Aum So however you might be sitting right now,
Just take a few minutes to get comfortable.
Just take a few moments to begin to adjust and settle.
And then let's take a little bit of time to just sit quietly.
To let your wandering attention begin to rest right here.
Remembering to gently bring your attention back whenever it drifts away.
Bring your attention back to sitting quietly.
And at a certain point we can begin to feel the body in a more direct way.
We can begin to turn our attention toward the body and let that attention orient toward the fullness of our embodied experience.
Simply feel what's happening.
Feel whatever sensation,
Energy,
Feeling,
Emotion might be apparent in the body in this moment.

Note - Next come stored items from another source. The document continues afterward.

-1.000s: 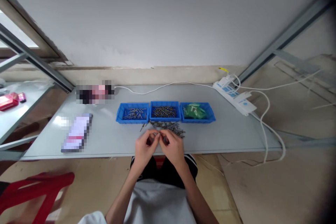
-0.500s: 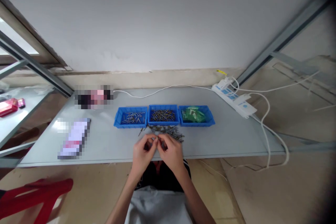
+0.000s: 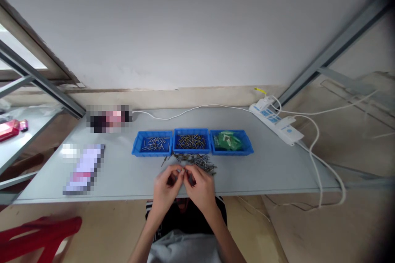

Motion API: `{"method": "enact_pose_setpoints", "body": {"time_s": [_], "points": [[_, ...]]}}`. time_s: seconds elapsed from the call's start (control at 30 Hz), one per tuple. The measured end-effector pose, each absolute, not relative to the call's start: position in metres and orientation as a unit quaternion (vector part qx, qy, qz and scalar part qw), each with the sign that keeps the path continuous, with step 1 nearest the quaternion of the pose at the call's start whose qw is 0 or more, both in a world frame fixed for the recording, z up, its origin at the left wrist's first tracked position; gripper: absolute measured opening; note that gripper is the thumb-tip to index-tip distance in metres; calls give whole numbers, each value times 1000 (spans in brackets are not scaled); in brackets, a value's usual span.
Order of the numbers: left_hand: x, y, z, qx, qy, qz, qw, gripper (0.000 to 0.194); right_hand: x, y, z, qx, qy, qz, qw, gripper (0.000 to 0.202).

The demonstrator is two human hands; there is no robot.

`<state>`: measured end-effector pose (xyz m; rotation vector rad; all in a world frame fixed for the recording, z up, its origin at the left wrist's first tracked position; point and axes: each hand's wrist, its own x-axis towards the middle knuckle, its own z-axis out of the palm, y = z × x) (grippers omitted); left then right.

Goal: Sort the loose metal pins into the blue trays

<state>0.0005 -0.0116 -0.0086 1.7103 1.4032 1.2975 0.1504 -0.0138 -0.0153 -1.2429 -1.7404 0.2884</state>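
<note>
My left hand (image 3: 168, 183) and my right hand (image 3: 200, 181) meet fingertip to fingertip over the table's front edge. Both are pinched around something too small to make out. Just beyond them lies a loose pile of metal pieces (image 3: 200, 161), partly covered by my right hand. Behind the pile three blue bins stand side by side: the left bin (image 3: 151, 153) holds thin silvery pins, the middle bin (image 3: 191, 151) holds darker, brass-toned pins, and the right bin (image 3: 234, 153) holds green bags (image 3: 228, 141).
A white power strip (image 3: 277, 125) with cables lies at the back right of the grey table (image 3: 123, 172). A blurred light-purple item (image 3: 84, 168) and a blurred dark and pink item (image 3: 109, 120) are at the left. A red stool (image 3: 46, 234) stands below.
The camera view has shifted slightly, so the table and bins appear lower. My hands remain together at the fingertips, with little visible change in their pinch.
</note>
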Motion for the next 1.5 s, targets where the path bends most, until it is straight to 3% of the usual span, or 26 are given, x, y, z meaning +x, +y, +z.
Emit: {"method": "enact_pose_setpoints", "body": {"time_s": [1.5], "points": [[0, -10, -10, 672, 507, 489, 229, 11, 148, -14, -16, -513, -711, 91, 473, 18]]}}
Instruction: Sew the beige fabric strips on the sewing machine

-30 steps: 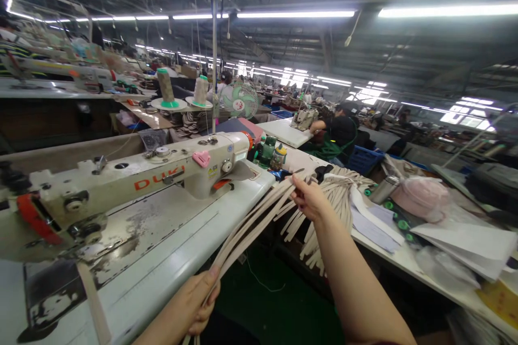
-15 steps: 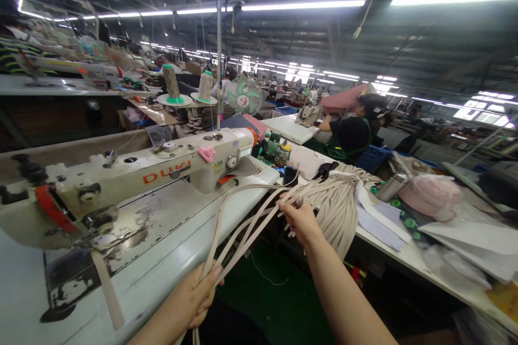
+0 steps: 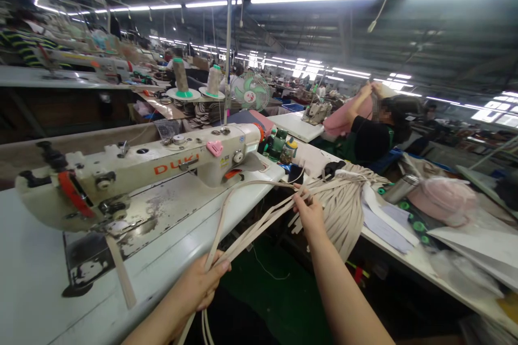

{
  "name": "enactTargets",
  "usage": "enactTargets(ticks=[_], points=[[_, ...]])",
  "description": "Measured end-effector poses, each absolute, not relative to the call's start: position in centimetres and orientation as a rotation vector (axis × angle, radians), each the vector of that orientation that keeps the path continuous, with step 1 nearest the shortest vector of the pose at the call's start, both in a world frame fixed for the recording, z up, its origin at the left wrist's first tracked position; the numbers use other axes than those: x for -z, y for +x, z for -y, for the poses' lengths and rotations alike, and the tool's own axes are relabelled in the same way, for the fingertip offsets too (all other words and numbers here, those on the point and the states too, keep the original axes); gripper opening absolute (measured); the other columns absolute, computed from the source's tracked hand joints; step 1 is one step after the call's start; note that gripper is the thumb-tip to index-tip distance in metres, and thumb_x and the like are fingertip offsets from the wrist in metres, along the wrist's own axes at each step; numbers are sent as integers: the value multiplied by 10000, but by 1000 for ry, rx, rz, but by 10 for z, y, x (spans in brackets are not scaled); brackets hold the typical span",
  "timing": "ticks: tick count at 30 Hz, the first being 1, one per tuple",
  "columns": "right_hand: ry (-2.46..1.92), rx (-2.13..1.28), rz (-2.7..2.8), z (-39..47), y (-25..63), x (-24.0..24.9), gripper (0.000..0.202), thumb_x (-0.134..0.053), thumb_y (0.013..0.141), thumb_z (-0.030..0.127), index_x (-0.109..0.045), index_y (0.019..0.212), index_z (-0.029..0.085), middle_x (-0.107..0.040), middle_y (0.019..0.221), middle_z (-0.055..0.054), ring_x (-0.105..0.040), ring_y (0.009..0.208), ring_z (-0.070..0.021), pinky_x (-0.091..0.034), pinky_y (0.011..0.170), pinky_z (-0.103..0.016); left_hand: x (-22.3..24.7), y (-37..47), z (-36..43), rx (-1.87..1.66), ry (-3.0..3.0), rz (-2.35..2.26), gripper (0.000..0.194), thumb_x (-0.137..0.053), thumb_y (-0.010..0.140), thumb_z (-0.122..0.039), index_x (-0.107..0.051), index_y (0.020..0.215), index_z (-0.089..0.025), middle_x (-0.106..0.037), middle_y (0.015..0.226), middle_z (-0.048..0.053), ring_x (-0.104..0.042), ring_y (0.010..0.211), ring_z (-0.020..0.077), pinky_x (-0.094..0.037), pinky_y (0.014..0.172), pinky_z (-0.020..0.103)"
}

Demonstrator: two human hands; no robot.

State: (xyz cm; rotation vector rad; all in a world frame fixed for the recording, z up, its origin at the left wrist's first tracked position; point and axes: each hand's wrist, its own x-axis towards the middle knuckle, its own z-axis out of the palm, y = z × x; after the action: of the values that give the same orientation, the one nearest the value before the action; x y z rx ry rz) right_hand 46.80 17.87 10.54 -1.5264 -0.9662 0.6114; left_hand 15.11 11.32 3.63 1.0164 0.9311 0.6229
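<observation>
My left hand [image 3: 202,280], low in the middle, is closed round several long beige strips [image 3: 251,230], whose ends hang below it. Up and to the right, my right hand [image 3: 309,213] pinches the same strips near a large bundle of beige strips [image 3: 342,210] that lies over the edge of the right-hand table. One strip arches separately above the others. To the left stands a sewing machine [image 3: 178,164] with a short beige strip [image 3: 120,272] under its needle area, lying on the white tabletop.
Thread cones [image 3: 182,78] and a green fan [image 3: 251,91] stand behind the machine. Jars [image 3: 279,143] sit at its right end. The right table [image 3: 441,267] holds papers, a metal flask [image 3: 400,188] and a pink cap [image 3: 443,199]. A person [image 3: 370,135] sits beyond, arms raised.
The strips between my hands have drawn closer together, and my right hand is nearer the bundle's strips. The person beyond has raised their arms with pink material. The view has shifted slightly left.
</observation>
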Motion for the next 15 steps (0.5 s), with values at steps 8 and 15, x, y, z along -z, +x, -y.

And just allow it to welcome.
If at a certain point in doing this you begin to notice your attention naturally opening to include the presence and support of the Earth underneath,
The chair,
The floor,
The ground,
The Earth.
Just let this happen and let the instructions follow suit.
Let your attention begin to feel the body and feel the Earth.
Always welcoming whatever is offered.
Always remembering when our attention wanders away from feeling the body,
Feeling the Earth,
Which it will.
To gently bring that attention back over and over and over again.
Allowing ourselves through this process an opportunity to begin to settle into the body,
To stabilize in the body,
To find the body.
And once we've spent a little bit of time finding the body,
We can begin to actually enter and inhabit the body in a fuller way.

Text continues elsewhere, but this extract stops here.